WORK TASK: Please state how many lines in the records that follow include "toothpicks", with no other output.
[[ EXERCISE MATERIALS open ]]
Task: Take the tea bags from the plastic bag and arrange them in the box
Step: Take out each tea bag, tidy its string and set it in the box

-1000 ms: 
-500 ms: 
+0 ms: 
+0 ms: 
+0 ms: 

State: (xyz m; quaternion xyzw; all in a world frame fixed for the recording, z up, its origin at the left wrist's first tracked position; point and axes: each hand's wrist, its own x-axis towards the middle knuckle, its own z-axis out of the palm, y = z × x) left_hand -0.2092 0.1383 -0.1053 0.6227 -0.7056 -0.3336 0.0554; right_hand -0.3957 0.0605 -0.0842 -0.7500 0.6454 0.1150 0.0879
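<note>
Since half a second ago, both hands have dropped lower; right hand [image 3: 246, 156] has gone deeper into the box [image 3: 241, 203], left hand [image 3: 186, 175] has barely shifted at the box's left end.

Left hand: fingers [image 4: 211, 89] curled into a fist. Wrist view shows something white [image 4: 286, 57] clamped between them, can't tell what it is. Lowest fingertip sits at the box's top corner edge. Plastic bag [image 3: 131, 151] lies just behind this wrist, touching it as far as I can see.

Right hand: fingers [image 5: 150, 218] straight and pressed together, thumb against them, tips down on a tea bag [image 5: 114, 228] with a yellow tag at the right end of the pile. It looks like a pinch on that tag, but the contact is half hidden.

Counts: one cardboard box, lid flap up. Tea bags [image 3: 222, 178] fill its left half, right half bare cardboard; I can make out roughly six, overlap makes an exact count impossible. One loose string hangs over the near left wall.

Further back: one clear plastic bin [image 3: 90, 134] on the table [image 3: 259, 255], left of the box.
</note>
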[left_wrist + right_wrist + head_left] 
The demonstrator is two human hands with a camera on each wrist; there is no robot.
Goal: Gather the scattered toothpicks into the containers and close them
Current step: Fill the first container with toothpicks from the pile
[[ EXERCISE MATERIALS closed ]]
EXERCISE ANSWER: 2